GetSourceMask(Tensor<T>, string)
Gets the soft mask for a specific source.
Tensor<T> GetSourceMask(Tensor<T> audio, string source)
Parameters
audioTensor<T>Mixed audio waveform tensor.
sourcestringThe source to get the mask for.
Returns
- Tensor<T>
Soft mask tensor indicating how much of each time-frequency bin belongs to this source.
Remarks
For Beginners: A soft mask shows the probability that each part of the audio belongs to a specific source. Values near 1 mean "definitely this source", values near 0 mean "definitely not this source".
Remix(SourceSeparationResult<T>, IReadOnlyDictionary<string, double>)
Remixes the separated sources with custom volumes.
Tensor<T> Remix(SourceSeparationResult<T> separationResult, IReadOnlyDictionary<string, double> sourceVolumes)
Parameters
separationResultSourceSeparationResult<T>Previous separation result.
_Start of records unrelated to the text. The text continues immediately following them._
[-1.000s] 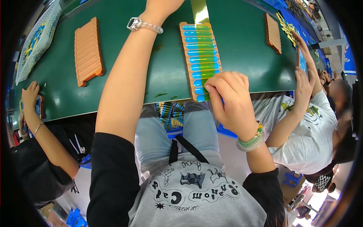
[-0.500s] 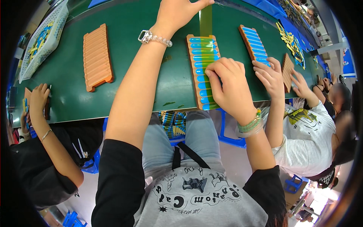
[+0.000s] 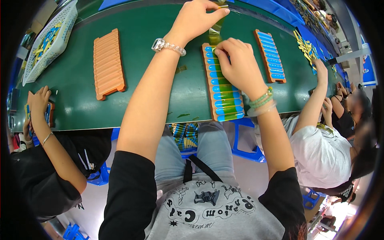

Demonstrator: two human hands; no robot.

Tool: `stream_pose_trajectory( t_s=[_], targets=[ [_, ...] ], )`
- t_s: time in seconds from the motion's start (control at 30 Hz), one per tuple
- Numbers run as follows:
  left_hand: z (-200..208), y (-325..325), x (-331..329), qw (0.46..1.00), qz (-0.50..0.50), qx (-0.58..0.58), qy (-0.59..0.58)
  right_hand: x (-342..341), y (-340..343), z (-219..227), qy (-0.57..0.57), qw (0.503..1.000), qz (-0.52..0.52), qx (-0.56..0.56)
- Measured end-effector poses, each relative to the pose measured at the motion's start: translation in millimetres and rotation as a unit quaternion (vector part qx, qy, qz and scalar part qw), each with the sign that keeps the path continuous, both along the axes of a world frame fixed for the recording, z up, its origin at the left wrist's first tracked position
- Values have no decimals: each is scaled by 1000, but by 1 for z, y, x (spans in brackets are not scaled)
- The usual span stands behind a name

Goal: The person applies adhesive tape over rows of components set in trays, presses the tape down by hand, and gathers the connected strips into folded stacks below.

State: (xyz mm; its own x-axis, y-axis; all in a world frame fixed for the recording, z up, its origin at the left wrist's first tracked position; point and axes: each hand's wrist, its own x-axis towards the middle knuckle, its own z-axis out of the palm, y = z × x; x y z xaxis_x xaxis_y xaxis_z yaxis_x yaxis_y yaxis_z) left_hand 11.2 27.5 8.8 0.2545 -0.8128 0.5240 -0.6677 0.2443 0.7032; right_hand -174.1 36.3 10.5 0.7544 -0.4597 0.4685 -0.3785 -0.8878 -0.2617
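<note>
A strip of clear yellow-green tape point(image 3: 215, 36) runs lengthwise over a brown grooved tray point(image 3: 211, 103) at the table's near edge. Rounded blue strips point(image 3: 220, 96) lie crosswise in its grooves, under the tape. My left hand point(image 3: 199, 19), beyond the tray's far end, is closed on the tape, thumb against fingers. That free stretch of tape is raised and looks twisted. Over the far part of the tray, my right hand point(image 3: 239, 66) is closed with curled fingertips at the tape; its palm side is hidden, so I cannot tell whether it holds anything.
An orange-brown grooved tray point(image 3: 108, 66) without strips lies left, near a white basket point(image 3: 51, 52) of blue and yellow pieces. Right, another tray point(image 3: 271, 56) holds blue strips; a loose pile point(image 3: 306, 47) lies beyond. People sit on both sides. Bundled strips point(image 3: 185, 135) rest below the table edge.
My right hand has moved from the tray's middle toward its far end. The tape beyond the tray has gone from straight to bent. The neighbour at right has moved a hand from the tray toward the pile.
</note>
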Motion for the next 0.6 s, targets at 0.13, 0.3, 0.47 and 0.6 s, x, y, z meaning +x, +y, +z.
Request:
stream_pose_trajectory(
  t_s=[0.13,0.3,0.47,0.6],
  targets=[
    [-2,0,-1,1000,-2,-2,8,15,-15,-2,3,1000,6,-15],
    [6,6,0,998,13,56,38,14,-14,-5,-21,1000,19,-9],
    [13,3,11,976,-45,-16,212,-13,-21,-7,-158,974,-71,144],
    [31,7,21,873,-170,-62,452,-37,-33,-9,-222,930,-131,263]
  ],
)
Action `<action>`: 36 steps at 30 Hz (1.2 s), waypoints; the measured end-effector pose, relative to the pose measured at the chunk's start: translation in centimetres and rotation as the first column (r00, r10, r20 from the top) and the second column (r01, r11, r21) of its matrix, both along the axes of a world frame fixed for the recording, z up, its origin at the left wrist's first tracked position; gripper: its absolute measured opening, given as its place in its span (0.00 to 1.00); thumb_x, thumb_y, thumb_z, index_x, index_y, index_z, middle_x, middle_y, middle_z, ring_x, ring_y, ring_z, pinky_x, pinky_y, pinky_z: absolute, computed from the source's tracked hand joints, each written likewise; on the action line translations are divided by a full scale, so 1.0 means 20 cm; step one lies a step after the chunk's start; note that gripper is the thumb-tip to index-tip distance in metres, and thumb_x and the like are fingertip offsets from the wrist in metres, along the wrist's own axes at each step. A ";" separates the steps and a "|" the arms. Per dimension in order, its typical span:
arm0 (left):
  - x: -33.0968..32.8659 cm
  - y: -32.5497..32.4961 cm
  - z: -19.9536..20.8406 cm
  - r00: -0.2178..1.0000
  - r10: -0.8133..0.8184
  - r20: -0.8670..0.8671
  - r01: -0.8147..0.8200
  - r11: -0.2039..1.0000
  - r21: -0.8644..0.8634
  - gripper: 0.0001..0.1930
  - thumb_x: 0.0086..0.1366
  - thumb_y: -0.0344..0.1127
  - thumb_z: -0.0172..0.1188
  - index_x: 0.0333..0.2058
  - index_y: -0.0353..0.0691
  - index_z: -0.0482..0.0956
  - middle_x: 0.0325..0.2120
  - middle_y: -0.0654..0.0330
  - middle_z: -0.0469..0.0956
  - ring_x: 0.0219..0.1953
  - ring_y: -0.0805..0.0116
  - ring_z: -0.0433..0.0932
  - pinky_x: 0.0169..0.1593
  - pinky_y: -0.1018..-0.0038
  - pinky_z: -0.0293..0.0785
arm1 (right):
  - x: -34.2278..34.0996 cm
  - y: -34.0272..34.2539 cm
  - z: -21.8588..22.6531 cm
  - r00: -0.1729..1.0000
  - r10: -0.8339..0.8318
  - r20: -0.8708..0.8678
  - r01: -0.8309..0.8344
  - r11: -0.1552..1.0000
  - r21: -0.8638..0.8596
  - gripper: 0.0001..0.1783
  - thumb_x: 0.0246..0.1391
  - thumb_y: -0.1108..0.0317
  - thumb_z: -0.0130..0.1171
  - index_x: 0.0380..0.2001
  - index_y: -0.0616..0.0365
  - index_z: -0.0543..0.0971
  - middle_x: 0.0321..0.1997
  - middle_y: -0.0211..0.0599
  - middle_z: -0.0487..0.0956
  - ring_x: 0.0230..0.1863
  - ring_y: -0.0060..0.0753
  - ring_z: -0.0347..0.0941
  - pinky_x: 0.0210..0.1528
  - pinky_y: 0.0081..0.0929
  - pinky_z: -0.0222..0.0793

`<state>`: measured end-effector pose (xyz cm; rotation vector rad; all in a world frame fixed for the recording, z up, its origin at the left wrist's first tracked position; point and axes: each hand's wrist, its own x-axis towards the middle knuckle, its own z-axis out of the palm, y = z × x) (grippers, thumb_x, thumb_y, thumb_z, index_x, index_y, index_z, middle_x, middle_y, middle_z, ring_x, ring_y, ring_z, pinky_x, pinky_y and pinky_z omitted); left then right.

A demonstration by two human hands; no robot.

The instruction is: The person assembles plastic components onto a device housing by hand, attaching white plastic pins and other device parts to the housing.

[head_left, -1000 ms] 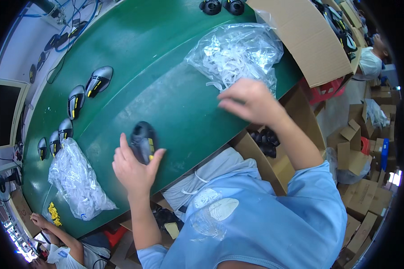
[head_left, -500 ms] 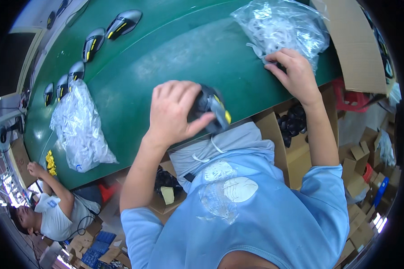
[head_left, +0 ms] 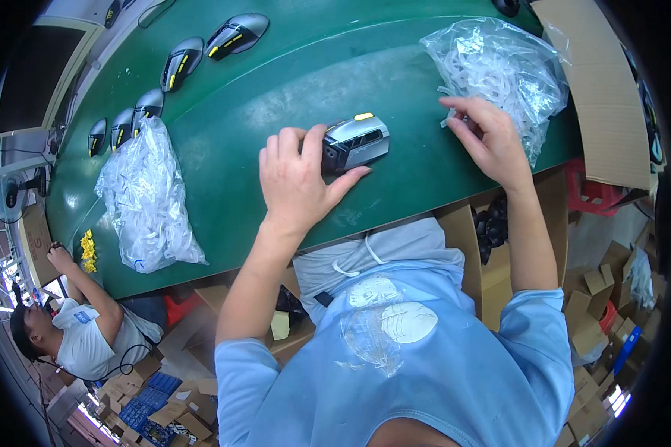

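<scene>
My left hand (head_left: 297,179) grips the left end of a black and silver computer mouse (head_left: 361,141) with a yellow button on top. The mouse rests on its side on the green table, my fingers behind it and my thumb along its near side. To the right, my right hand (head_left: 492,141) pinches a small translucent white piece (head_left: 448,118) between thumb and fingers. That hand is at the near left edge of a clear plastic bag (head_left: 499,71) filled with similar whitish pieces.
Several like mice (head_left: 182,63) stand in a row at the far left of the green table (head_left: 276,89). A second clear bag (head_left: 147,201) lies at left, near yellow parts (head_left: 89,252) by a co-worker's hand (head_left: 60,258). Cardboard boxes (head_left: 492,283) sit below the table's edge.
My left hand has brought the mouse from a tilted position near the table's edge onto the tabletop. My right fingers have drawn slightly away from the bag. The view has shifted a little.
</scene>
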<state>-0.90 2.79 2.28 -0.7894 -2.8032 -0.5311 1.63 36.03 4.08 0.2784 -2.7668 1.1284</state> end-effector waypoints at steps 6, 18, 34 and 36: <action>0.08 0.00 0.15 0.977 0.133 0.164 -0.124 0.990 -0.066 0.46 0.50 0.73 0.79 0.51 0.34 0.83 0.46 0.52 0.81 0.43 0.50 0.80 0.46 0.56 0.73 | 0.02 0.00 -0.03 0.994 -0.111 -0.015 0.109 0.990 -0.093 0.10 0.64 0.73 0.72 0.48 0.60 0.90 0.38 0.37 0.88 0.32 0.25 0.80 0.37 0.23 0.75; -0.15 0.15 0.01 0.945 -0.326 -0.021 0.326 0.934 0.146 0.46 0.57 0.59 0.80 0.68 0.38 0.76 0.60 0.45 0.76 0.56 0.44 0.75 0.61 0.54 0.75 | 0.12 -0.21 -0.06 0.985 -0.091 0.146 0.168 0.695 -0.699 0.10 0.70 0.76 0.68 0.51 0.66 0.86 0.46 0.36 0.90 0.44 0.18 0.84 0.45 0.17 0.80; 0.12 -0.01 -0.09 0.995 -0.096 -0.001 0.094 0.970 0.223 0.43 0.58 0.45 0.80 0.71 0.42 0.76 0.55 0.51 0.77 0.53 0.51 0.73 0.59 0.57 0.67 | 0.11 -0.60 -0.09 0.998 -0.059 -0.017 0.050 0.939 -0.340 0.07 0.59 0.74 0.75 0.41 0.58 0.91 0.34 0.36 0.88 0.25 0.27 0.75 0.28 0.26 0.69; 0.12 -0.01 -0.09 0.995 -0.097 -0.037 0.102 0.976 0.193 0.40 0.58 0.46 0.80 0.69 0.44 0.78 0.54 0.52 0.77 0.53 0.52 0.73 0.58 0.57 0.67 | 0.12 -0.60 -0.08 0.991 0.016 -0.130 -0.050 0.965 -0.256 0.06 0.58 0.74 0.74 0.40 0.58 0.90 0.34 0.38 0.87 0.29 0.37 0.80 0.32 0.31 0.75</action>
sourceVolumesIReadOnlyDictionary<string, double>Volume multipliers for each source (1.0 = original).
Returns
- Tensor<T>
Remixed audio with adjusted source volumes.
RemoveSource(Tensor<T>, string)
Removes a specific source from the mix.
Tensor<T> RemoveSource(Tensor<T> audio, string source)
Parameters
audioTensor<T>Mixed audio waveform tensor.
sourcestringThe source to remove (e.g., "vocals" for karaoke).
Returns
- Tensor<T>
Audio with the specified source removed.
Remarks
For Beginners: This removes a source instead of extracting it. - RemoveSource("vocals") = karaoke track - RemoveSource("drums") = drumless practice track
Separate(Tensor<T>)
Separates all sources from the audio mix.
SourceSeparationResult<T> Separate(Tensor<T> audio)
Parameters
audioTensor<T>Mixed audio waveform tensor [samples] or [channels, samples].
Returns
- SourceSeparationResult<T>
Separation result with all isolated sources.
Remarks
For Beginners: This is the main method for separating audio. - Pass in a mixed song - Get back individual tracks for each instrument/voice
SeparateAsync(Tensor<T>, CancellationToken)
Separates all sources asynchronously.
Task<SourceSeparationResult<T>> SeparateAsync(Tensor<T> audio, CancellationToken cancellationToken = default)
Parameters
audioTensor<T>Mixed audio waveform tensor.
cancellationTokenCancellationTokenCancellation token for async operation.
Returns
- Task<SourceSeparationResult<T>>
Separation result with all isolated sources.